*** The input ***
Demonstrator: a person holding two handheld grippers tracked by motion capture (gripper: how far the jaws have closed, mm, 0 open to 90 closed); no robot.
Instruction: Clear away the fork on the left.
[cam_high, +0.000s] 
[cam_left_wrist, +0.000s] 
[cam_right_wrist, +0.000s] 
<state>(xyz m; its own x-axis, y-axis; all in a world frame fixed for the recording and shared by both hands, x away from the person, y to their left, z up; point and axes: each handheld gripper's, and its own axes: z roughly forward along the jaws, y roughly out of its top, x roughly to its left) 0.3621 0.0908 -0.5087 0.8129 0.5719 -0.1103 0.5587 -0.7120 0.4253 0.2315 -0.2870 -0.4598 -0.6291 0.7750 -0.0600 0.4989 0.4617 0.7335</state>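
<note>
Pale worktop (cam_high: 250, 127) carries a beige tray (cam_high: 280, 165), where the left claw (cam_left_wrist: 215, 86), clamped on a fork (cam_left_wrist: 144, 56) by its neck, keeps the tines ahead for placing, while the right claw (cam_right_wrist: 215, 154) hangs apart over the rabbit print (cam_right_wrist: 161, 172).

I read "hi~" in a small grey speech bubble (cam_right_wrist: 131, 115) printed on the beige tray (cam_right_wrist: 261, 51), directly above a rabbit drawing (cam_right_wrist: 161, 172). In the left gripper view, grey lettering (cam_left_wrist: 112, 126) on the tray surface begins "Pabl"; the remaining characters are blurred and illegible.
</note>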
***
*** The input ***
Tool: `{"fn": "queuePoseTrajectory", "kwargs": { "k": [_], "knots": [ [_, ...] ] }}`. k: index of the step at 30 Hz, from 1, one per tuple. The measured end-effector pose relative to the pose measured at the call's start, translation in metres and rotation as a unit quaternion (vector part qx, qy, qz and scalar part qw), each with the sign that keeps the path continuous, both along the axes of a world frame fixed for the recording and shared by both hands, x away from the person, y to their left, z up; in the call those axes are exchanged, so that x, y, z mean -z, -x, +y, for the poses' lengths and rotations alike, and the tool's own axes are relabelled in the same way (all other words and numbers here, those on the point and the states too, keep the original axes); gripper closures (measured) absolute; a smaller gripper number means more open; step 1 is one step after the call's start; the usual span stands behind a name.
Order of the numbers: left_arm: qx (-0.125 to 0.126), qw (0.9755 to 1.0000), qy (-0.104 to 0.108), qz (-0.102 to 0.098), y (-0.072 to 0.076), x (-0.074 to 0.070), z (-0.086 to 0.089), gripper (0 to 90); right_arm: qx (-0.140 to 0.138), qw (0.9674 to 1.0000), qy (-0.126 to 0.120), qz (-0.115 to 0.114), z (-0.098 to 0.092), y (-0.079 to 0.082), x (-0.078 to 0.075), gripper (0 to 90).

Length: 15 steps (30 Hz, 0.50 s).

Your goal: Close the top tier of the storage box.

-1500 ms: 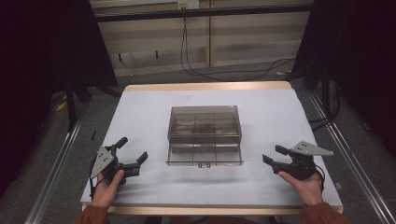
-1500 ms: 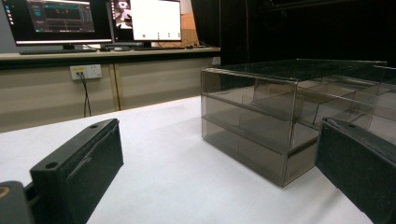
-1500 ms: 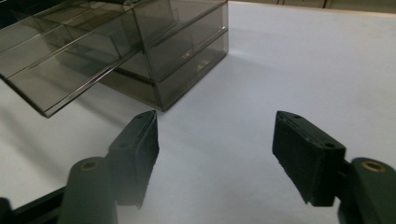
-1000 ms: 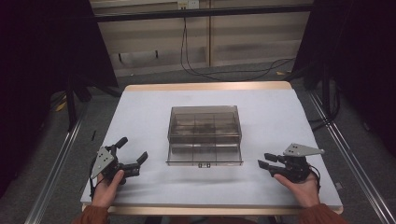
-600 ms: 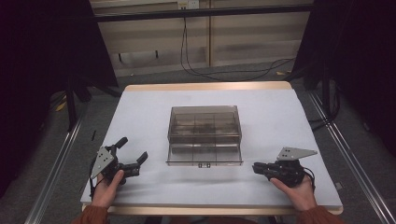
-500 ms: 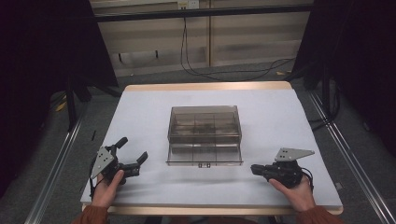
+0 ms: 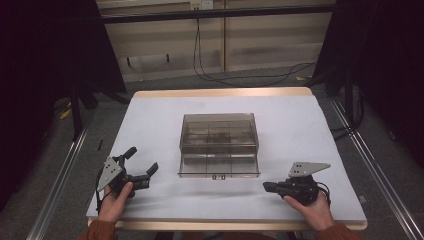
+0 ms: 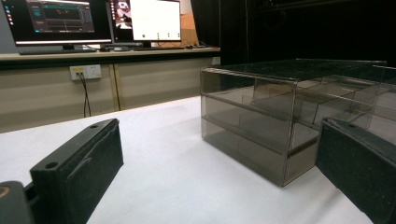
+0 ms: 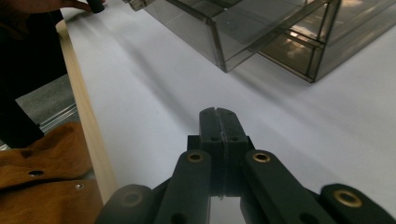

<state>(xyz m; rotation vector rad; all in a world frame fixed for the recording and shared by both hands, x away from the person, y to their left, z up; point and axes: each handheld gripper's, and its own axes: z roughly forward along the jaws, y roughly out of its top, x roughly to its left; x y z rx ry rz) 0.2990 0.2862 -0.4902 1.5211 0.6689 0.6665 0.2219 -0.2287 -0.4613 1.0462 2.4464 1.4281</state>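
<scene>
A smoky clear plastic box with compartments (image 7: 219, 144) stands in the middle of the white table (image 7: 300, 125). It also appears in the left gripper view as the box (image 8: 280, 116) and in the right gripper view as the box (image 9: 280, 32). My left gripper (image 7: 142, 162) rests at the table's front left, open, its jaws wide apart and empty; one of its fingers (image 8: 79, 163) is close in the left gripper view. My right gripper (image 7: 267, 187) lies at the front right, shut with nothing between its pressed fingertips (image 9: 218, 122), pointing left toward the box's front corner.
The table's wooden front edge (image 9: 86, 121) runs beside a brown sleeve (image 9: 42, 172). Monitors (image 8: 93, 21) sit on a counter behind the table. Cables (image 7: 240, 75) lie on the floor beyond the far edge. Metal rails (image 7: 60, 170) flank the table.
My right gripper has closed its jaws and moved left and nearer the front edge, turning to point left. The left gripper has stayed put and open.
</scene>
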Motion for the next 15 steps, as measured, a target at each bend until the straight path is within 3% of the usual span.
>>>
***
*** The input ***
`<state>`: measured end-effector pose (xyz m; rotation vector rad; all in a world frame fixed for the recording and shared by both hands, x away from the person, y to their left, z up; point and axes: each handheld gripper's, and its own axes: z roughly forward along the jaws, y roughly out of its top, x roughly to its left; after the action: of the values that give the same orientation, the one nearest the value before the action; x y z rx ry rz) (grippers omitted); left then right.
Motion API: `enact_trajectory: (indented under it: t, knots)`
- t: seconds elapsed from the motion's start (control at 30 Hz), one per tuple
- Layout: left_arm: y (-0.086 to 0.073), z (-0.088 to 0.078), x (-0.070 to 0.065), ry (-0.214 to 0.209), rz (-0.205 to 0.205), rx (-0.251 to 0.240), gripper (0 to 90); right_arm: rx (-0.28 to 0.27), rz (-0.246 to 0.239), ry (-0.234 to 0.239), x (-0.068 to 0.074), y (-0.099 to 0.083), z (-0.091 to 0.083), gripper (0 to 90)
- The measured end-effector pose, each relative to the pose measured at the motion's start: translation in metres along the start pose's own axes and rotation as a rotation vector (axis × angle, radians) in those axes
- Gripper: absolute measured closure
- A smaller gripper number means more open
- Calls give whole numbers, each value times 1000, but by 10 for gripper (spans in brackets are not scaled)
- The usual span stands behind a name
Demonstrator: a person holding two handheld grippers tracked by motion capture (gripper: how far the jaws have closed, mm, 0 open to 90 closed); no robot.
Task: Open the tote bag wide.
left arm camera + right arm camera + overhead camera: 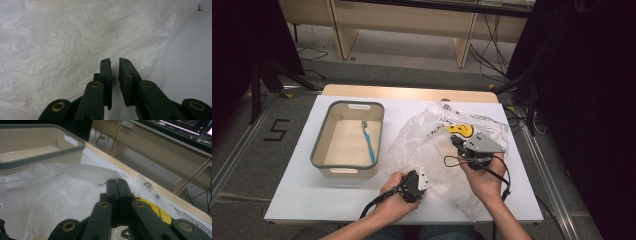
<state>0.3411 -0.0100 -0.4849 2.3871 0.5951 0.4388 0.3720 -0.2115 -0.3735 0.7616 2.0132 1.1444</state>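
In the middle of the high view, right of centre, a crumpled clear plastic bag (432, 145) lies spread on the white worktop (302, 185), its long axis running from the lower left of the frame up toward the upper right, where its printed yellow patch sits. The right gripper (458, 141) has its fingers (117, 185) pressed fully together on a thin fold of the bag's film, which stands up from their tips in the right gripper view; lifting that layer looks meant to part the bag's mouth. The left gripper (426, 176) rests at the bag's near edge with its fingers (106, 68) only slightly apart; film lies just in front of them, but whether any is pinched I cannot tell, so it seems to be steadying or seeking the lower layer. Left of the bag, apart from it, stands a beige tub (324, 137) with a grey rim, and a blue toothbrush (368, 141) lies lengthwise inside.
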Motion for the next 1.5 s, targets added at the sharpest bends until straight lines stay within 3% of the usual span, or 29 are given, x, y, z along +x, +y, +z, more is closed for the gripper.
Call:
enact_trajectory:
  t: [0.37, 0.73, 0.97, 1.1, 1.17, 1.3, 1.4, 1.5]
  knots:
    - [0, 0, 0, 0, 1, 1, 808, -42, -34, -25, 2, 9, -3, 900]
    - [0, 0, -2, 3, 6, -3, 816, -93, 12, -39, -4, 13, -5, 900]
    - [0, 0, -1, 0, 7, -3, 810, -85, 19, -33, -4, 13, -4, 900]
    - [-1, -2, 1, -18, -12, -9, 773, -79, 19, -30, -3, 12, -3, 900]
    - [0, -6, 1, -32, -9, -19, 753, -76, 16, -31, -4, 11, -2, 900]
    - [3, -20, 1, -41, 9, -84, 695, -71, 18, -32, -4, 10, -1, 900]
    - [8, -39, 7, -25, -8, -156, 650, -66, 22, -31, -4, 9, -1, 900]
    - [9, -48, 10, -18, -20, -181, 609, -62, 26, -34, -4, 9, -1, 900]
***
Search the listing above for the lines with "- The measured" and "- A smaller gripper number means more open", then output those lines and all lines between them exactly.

- The measured end-effector pose, each relative to the pose measured at the motion's start: translation in metres along the start pose's own axes and rotation as a rotation vector (axis × angle, radians) in those axes
- Gripper: absolute measured closure
- A smaller gripper number means more open

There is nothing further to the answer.